Emergency care and primary care: A match for rural populations.

Do freestanding emergency departments improve or degrade rural healthcare delivery? Do they encourage rural populations to seek episodic care in an emergency setting instead of seeking regular, preventive primary care – leading to a deterioration of primary care in areas that need it?

Emergency physicians in Michigan propose a new healthcare delivery model for rural populations that depends on a partnership between emergency medicine and primary care, and seeks to reverse the trend of failing health in underserved parts of the country. Their proposal was published online in Annals of Emergency Medicine (Aug. 9).

“Our emergency medicine-primary care model embraces the role that emergency departments play in providing primary care in rural areas while also connecting patients to other physicians and resources in the community,” said the paper’s lead author Margaret Greenwood-Ericksen, M.D., MPH, of the Department of Emergency Medicine at the University of Michigan in Ann Arbor. “Rural hospitals can serve as a hub for emergency care, primary and preventive care, and social services for improving rural population health.”

No more walls
The paper cites Carolinas HealthCare System Anson in Wadesboro, North Carolina, as an example of a new rural hospital designed to provide both emergency and primary care.

It is a 43,000-square-foot space built around an ED and primary care clinic that share the same space. There are no walls between the ED and primary care; all patient rooms are in one bay, with staffing stations in the middle. The ED side is a 24-hour, 10-bed area with one trauma room. The primary care side has 11 rooms and an additional space for specialists, such as cardiologists, obstetricians, and endocrinologists to treat patients on a rotating basis. They average two or three inpatients a night, with a typical stay of 48 to 72 hours, primarily for observation. Acute patients are transported to larger hospitals.

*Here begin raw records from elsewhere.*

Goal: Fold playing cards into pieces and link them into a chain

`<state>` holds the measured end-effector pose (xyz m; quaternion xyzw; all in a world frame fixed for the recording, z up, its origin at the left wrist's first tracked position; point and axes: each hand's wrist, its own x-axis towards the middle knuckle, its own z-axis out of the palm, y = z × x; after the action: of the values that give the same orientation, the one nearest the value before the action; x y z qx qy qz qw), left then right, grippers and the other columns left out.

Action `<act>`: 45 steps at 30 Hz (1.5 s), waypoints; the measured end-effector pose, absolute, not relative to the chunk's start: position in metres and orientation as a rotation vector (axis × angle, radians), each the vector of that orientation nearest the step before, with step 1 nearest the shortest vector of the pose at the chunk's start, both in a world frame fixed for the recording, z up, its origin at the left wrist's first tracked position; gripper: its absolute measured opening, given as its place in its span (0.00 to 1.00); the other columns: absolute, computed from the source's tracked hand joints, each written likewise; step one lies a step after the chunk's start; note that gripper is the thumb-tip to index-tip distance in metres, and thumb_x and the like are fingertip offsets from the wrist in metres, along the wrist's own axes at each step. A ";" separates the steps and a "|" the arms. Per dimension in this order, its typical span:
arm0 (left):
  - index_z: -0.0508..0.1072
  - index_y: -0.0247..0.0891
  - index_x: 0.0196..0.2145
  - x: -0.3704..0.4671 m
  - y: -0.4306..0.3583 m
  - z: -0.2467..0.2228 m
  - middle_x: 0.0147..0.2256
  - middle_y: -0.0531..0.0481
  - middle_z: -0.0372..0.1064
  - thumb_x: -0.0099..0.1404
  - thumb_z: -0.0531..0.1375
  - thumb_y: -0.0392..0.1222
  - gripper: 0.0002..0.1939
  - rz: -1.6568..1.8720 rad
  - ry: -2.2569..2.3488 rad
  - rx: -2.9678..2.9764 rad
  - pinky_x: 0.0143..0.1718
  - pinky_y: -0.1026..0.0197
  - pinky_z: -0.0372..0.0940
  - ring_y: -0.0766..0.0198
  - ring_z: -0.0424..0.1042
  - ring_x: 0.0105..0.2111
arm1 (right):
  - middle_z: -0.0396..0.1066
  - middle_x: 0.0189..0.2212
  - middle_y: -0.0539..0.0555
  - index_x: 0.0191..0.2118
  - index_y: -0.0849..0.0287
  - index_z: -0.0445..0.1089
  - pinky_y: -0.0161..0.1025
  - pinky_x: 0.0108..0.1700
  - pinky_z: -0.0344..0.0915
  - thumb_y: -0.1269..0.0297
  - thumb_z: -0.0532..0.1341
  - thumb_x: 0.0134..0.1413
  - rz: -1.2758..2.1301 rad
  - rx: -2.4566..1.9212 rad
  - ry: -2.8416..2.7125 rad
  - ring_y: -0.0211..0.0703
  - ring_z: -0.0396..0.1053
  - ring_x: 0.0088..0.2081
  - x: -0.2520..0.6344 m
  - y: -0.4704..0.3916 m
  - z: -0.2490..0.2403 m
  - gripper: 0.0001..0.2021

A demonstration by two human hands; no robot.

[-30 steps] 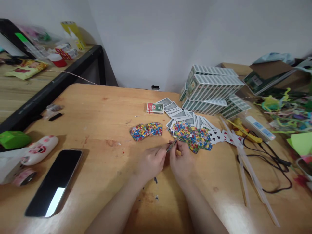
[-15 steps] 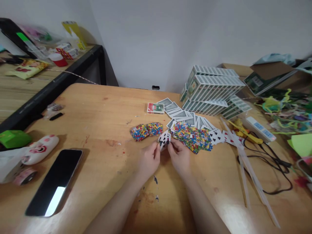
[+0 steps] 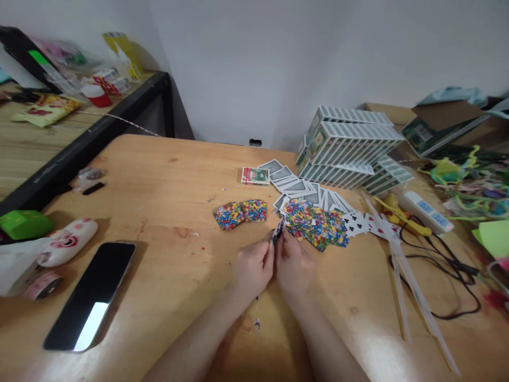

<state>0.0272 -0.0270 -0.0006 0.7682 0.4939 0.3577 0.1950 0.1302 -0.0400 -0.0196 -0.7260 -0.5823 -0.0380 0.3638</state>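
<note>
My left hand (image 3: 254, 263) and my right hand (image 3: 293, 261) are close together at the middle of the table, both pinching a playing card (image 3: 280, 229) turned almost edge-on to me. Whether it is one card or more I cannot tell. Just right of my right hand lies a spread heap of colourful patterned cards (image 3: 316, 223). Two small piles of the same colourful cards (image 3: 240, 213) lie beyond my left hand. Grey-backed playing cards (image 3: 294, 180) fan out behind the heap. Face-up club cards (image 3: 354, 224) and heart cards (image 3: 374, 225) stick out at its right.
A boxed card deck (image 3: 255, 176) lies behind the piles. Stacked card boxes (image 3: 350, 143) stand at the back right. On the right are a power strip (image 3: 427, 211), black cable and clear plastic strips (image 3: 413, 289). A phone (image 3: 90, 294) lies at the left.
The card between my hands has turned from showing its club face to nearly edge-on. My hands have come closer together, the left one shifting right.
</note>
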 end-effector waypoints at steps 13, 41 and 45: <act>0.61 0.37 0.20 0.021 -0.019 -0.002 0.15 0.55 0.59 0.62 0.48 0.36 0.14 1.031 1.543 2.151 0.19 0.66 0.49 0.70 0.58 0.15 | 0.73 0.31 0.54 0.32 0.58 0.71 0.37 0.35 0.67 0.66 0.55 0.49 0.553 -1.666 -1.383 0.42 0.71 0.31 0.146 -0.026 -0.011 0.08; 0.58 0.37 0.19 0.017 -0.010 -0.004 0.16 0.58 0.53 0.60 0.49 0.40 0.13 1.002 1.483 1.691 0.19 0.69 0.49 0.72 0.55 0.17 | 0.66 0.30 0.57 0.31 0.59 0.64 0.42 0.37 0.63 0.69 0.52 0.50 0.360 -1.725 -1.583 0.45 0.64 0.33 0.140 -0.028 -0.014 0.05; 0.58 0.37 0.20 0.010 -0.001 -0.003 0.17 0.58 0.53 0.59 0.50 0.41 0.11 1.068 1.400 1.501 0.19 0.70 0.51 0.72 0.55 0.18 | 0.70 0.32 0.55 0.34 0.58 0.67 0.40 0.37 0.65 0.62 0.55 0.50 0.816 -1.486 -1.284 0.44 0.68 0.34 0.141 -0.024 -0.010 0.08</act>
<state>0.0100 -0.0006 -0.0026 0.5939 0.5540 0.4227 0.4021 0.1414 -0.0237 -0.0096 -0.6106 -0.5276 0.3353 0.4862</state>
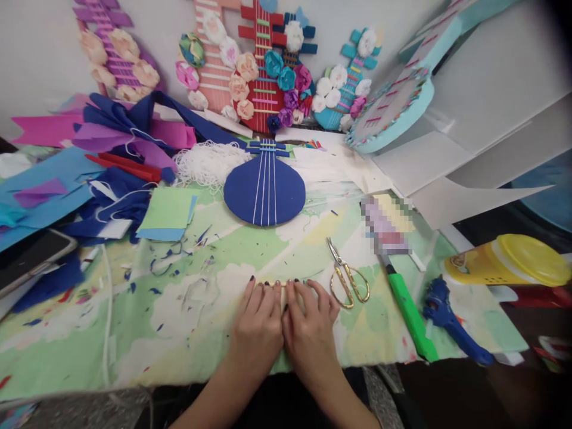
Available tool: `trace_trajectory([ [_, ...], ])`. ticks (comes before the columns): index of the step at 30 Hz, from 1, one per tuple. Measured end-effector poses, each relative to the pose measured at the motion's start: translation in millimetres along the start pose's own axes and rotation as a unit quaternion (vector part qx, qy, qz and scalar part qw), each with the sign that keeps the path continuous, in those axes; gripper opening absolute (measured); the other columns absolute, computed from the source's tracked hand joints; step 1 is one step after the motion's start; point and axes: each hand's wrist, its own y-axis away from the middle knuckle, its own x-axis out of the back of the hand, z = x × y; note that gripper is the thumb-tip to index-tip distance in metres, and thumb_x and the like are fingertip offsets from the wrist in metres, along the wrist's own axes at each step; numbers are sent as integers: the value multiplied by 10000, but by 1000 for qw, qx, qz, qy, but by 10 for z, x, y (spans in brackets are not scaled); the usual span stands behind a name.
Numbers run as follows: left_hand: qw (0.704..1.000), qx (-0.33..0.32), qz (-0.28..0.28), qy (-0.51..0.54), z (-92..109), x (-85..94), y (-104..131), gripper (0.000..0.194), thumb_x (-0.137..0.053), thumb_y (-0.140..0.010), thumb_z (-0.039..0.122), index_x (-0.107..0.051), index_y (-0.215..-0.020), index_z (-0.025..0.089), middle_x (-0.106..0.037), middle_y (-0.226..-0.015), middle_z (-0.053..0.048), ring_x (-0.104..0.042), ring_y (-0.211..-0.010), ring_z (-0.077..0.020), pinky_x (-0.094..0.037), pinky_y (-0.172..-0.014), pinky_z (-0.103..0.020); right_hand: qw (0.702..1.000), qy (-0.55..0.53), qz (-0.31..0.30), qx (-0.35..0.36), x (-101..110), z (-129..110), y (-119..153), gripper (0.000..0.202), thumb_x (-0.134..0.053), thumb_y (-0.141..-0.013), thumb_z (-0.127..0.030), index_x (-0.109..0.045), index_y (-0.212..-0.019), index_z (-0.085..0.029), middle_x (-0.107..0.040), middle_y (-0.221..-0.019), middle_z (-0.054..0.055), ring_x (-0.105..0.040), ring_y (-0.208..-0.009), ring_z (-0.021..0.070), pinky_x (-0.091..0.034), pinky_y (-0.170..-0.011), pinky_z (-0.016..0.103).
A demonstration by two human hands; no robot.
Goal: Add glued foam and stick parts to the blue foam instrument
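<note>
Head view: a pale strip (283, 285), probably paper, lies at the near part of the table, under the fingertips of both hands; most of it is covered, so its full shape is uncertain. Left hand (260, 319) and right hand (310, 325) are together, palms down, thumb sides touching, fingers bent onto the strip from the near side. Cannot tell whether they grip it or only press it.

Scissors (341, 262): just right of the right hand, gold handles toward the person, blades slightly parted. Beyond the hands, well apart from the strip: blue lute (286, 190) with white strings, lying flat. Yarn (208, 164) heaped beside its left edge; green paper (168, 207) nearer, to the left. Right side: green cutter (411, 313), then blue glue gun (456, 322), yellow cup (491, 262) behind. Phone (33, 259) at far left.
</note>
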Motion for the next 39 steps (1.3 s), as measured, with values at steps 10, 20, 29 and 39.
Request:
trace_trajectory([
  [10, 999, -18, -37, -24, -60, 85, 10, 433, -437, -815, 130, -538, -1228, 49, -663, -960, -140, -592, -921, -246, -394, -976, -462, 999, 32, 3, 14, 20, 3, 28, 466, -426, -816, -134, -448, -1279, -88, -493, -1237, 178, -336, -1205, 304, -302, -946, 490],
  [20, 999, 20, -36, -24, -20, 60, 54, 384, -404, -837, 141, -588, -1154, 27, -613, -1157, -191, -524, -1116, -314, -355, -985, -522, 998, 69, 3, 15, 0, -21, 28, 396, -488, -816, -191, -538, -1202, -113, -538, -1158, 154, -358, -1149, 314, -289, -921, 499],
  [29, 1000, -2, -31, -3, -69, -41, 111, 412, -332, -838, 91, -572, -1153, -24, -585, -1196, -223, -497, -1172, -320, -367, -995, -513, 996, 78, 43, 6, -30, -33, -18, 315, -541, -788, -201, -618, -1090, -155, -611, -1033, 122, -406, -1079, 314, -270, -862, 476],
  [39, 999, -9, -31, 18, -84, -42, 131, 418, -317, -841, 70, -551, -1174, -27, -572, -1206, -239, -469, -1203, -322, -388, -988, -522, 994, 80, 68, 3, -47, -51, -17, 273, -545, -788, -179, -632, -1046, -153, -654, -988, 94, -462, -1013, 291, -249, -861, 459],
])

An ED nurse and a physician assistant screen each patient on arrival to determine what kind of care he or she needs. The hospital employs a patient navigator and uses behavioral health and care coordination services out of their emergency medicine–primary care core. The approach moves patients who traditionally would receive episodic care in the ED into a patient-centered medical home, according to the researchers. The hospital has enrolled more than 2,500 patients into its medical home primary care system (Carolinas Primary Care).